La société Crédit du Nord a formé un pourvoi incident contre le même arrêt.
La demanderesse au pourvoi principal invoque, à l'appui de son recours, les trois moyens de cassation annexés au présent arrêt.
La demanderesse au pourvoi incident invoque, à l'appui de son recours, un moyen unique de cassation annexé au présent arrêt.
Le dossier a été communiqué au procureur général.
Sur le rapport de M. Boutié, conseiller référendaire, les observations de la SARL Le Prado - Gilbert, avocat de la société DSL Distribution, de la SARL Cabinet Briard, avocat de la société Crédit du Nord, après débats en l'audience publique du 11 octobre 2022 où étaient présents M. Mollard, conseiller doyen faisant fonction de président, M. Boutié, conseiller référendaire rapporteur, M. Ponsot, conseiller, et Mme Mamou, greffier de chambre,
la chambre commerciale, financière et économique de la Cour de cassation, composée des président et conseillers précités, après en avoir délibéré conformément à la loi, a rendu le présent arrêt ;
Faits et procédure
1. Selon l'arrêt attaqué (Bourges, 8 avril 2021), la société Crédit du Nord (la banque) a consenti divers concours à la société DSL Distribution. Le 13 février 2014, la banque a dénoncé ces concours.
2. Ayant vainement mis en demeure la société DSL Distribution de régler la somme de 24 616,87 euros, la banque l'a assignée en paiement le 3 avril 2018. La société DSL Distribution a sollicité reconventionnellement la condamnation de la banque en paiement de dommages-intérêts pour rupture abusive des concours bancaires.
Examen des moyens
Sur le premier moyen du pourvoi principal et le moyen, pris en sa deuxième branche, du pourvoi incident, ci-après annexés
3. En application de l'article 1014, alinéa 2, du code de procédure civile, il n'y a pas lieu de statuer par une décision spécialement motivée sur ces moyens qui ne sont manifestement pas de nature à entraîner la cassation.

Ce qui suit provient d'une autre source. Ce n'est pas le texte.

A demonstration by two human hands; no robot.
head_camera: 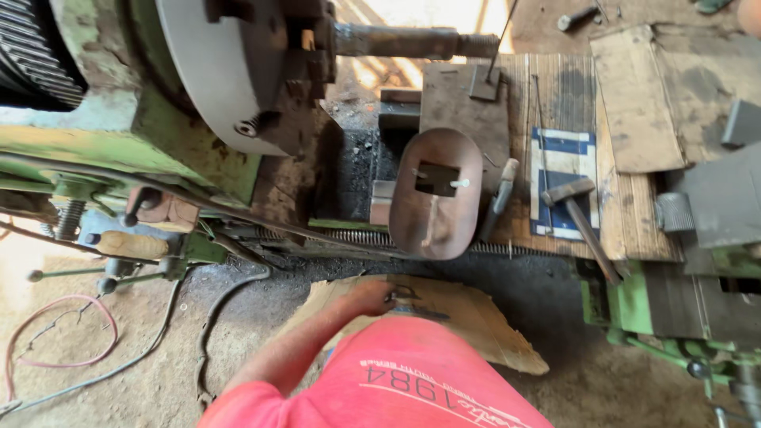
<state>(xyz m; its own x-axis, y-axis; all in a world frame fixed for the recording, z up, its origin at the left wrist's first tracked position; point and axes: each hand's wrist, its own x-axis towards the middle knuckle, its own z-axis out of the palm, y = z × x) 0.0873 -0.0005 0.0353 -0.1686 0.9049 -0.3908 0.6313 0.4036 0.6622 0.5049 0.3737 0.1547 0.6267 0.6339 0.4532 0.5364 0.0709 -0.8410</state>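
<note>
Left hand (366, 298) low over cardboard sheet (476, 325) on floor, grip clenched on small dark metal tool (408, 299) near sheet's upper edge. Right hand out of sight. Cardboard's ragged right edge juts onto bare dirt floor. Above, lathe bed (349, 236) edge close; oval metal shield (436, 192) overhangs it. Hammer (583, 214) on wooden boards (626, 214), handle past board edge. Open ground at left, loose cables (103, 349) there.

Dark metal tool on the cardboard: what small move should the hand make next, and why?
Probably close the left hand around the dark metal tool and lift it: the hand touches it at one end, and it lies flat on the cardboard.
</note>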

Sur le moyen, pris en sa première branche, du pourvoi incident
Enoncé du moyen
4. La banque fait grief à l'arrêt de la condamner à payer à la société DSL Distribution la somme de 40 000 euros à titre de dommages et intérêts en réparation du préjudice résultant de la rupture, sans explication, des concours bancaires, alors « que l'obligation mise à la charge des établissements de crédit par l'article L. 313-12 du code monétaire et financier de fournir à l'entreprise concernée qui en fait la demande les raisons de la réduction ou de l'interruption d'un concours à durée indéterminée décidée à leur initiative ne s'applique que pour autant que cette décision ne soit pas encore effective ; qu'au cas présent, pour condamner la banque à payer à la société DSL Distribution la somme de 40 000 euros à titre de dommages et intérêts, la cour d'appel s'est bornée à énoncer que la banque "n'a[vait] fourni aucune explication à sa décision de rompre l'ensemble des concours accordés à la SASU DSL Distribution alors que cette dernière lui en a[vait] fait la demande à plusieurs reprises" et qu'"aucune des preuves qu'elle produi[sait] aux débats ne constitu[ait] la preuve qu'elle aurait fourni une explication à la SASU DSL Distribution directement ou à ses conseils avant la présente instance" ; qu'en statuant de la sorte, sans rechercher, ainsi que cela lui était pourtant expressément demandé par la banque si la société DSL Distribution n'avait pas interrogé celle-ci pour la première fois sur les raisons de l'interruption des concours postérieurement à l'expiration du délai de soixante jours ayant précédé la mise en oeuvre effective de cette décision, de sorte qu'à supposer même que l'établissement de crédit n'ait pas fourni à l'entreprise concernée la raison de l'interruption des concours à durée indéterminée qu'elle lui avait consentis, cette abstention n'était pas de nature à engager sa responsabilité, la cour d'appel n'a pas donné de base légale à sa décision au regard de l'article L. 313-12 du code monétaire et financier. »
Réponse de la Cour
5. Il résulte de l'article L. 313-12 du code monétaire et financier que l'entreprise qui subit la réduction ou l'interruption d'un concours bancaire peut, même après l'expiration du délai de préavis, en demander les raisons à la banque et qu'à défaut de réponse, la banque est susceptible de voir sa responsabilité engagée.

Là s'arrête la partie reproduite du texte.